Journal format compatibility
A recovery code error unintentionally allowed recovery to be run using Model 204 7.6 against a version 7.5 journal, and vice versa. Although the error was benign because the journal formats were the same in those versions, mixing of journal versions and Model 204 versions is no longer allowed.
Profile used for running ECF requests
As described earlier, the default external-authorizer (ACF2, RACF, or Top/Secret) profile under which a job invoked by a privileged ECF statement runs is changed in version 7.7. Instead of such a job running under the job's external-authorizer profile (as it did prior to 7.7), the job runs by default in 7.7 under the user's external-authorizer profile.

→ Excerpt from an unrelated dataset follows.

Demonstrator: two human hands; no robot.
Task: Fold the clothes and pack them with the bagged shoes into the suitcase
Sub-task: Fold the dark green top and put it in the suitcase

The default behavior can be changed by turning on the new system parameter ECPRIV 4 bit.
$ListNew cannot be used in Initial clause
$ListNew cannot be used in the Initial clause of a declaration statement.
This change was introduced as zap maintenance in versions 7.5, 7.6, and 7.7 of Model 204.
Notes for system manager and installer
CRAM SVC installation is deprecated
The CRAM SVC installation has been deprecated as of version 7.5.
Installation of CRAM-XDM is described as part of the Model 204 installation.
Authorization and maintenance zaps
When you download Rocket M204 product object files, all relevant authorization keys and all current maintenance zaps are pre-applied to the object files as part of the download process.
New and updated messages
See New and updated messages in Model 204 version 7.7 for details.